• _What to work on_
Those lines of the material below that fall between its first line and the line with "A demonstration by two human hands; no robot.", both included, are to be repeated exactly.

• _Data for analysis_

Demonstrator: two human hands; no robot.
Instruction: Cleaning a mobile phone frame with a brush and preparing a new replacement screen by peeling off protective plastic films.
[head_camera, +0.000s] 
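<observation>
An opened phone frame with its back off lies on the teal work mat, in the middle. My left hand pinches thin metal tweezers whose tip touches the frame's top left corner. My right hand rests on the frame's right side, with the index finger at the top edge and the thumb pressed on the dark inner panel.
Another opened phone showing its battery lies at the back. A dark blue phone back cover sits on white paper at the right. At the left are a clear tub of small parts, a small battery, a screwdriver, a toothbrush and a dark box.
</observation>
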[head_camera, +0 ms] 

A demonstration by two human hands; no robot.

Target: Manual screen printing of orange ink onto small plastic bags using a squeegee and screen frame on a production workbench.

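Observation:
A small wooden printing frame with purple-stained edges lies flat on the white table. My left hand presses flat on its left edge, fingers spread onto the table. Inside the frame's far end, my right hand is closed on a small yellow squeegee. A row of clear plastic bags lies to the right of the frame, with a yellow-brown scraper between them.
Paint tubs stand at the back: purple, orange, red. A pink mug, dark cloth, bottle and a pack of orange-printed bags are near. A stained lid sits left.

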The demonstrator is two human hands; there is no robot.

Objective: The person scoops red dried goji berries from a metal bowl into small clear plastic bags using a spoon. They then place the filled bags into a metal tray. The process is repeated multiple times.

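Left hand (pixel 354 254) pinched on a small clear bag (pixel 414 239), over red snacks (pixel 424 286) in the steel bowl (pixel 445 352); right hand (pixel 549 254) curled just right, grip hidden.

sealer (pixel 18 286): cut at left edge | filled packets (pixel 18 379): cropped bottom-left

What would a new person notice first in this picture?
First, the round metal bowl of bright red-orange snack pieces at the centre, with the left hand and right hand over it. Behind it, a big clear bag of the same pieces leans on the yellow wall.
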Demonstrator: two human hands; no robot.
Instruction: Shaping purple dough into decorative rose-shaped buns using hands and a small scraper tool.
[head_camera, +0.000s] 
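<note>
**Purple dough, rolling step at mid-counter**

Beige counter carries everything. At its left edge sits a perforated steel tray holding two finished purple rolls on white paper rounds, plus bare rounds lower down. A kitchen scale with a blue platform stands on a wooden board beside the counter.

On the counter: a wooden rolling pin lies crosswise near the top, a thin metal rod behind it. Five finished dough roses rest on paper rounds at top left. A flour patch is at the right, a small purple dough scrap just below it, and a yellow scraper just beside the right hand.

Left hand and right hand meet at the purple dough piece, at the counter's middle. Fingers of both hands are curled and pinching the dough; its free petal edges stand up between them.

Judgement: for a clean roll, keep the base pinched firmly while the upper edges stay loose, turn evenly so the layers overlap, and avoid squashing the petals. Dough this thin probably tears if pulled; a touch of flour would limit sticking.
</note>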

• _Output of the task_
Demonstrator: two human hands; no robot.
Instruction: Cleaning a mobile phone frame with a brush and preparing a new replacement screen by peeling off protective plastic films.
[head_camera, +0.000s] 
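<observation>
An opened phone frame with its back off lies on the teal work mat, in the middle. My left hand pinches thin metal tweezers whose tip touches the frame's top left corner. My right hand rests on the frame's right side, with the index finger at the top edge and the thumb pressed on the dark inner panel.
Another opened phone showing its battery lies at the back. A dark blue phone back cover sits on white paper at the right. At the left are a clear tub of small parts, a small battery, a screwdriver, a toothbrush and a dark box.
</observation>
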[head_camera, +0 ms] 

A demonstration by two human hands; no robot.

No part of the exercise remains unanswered.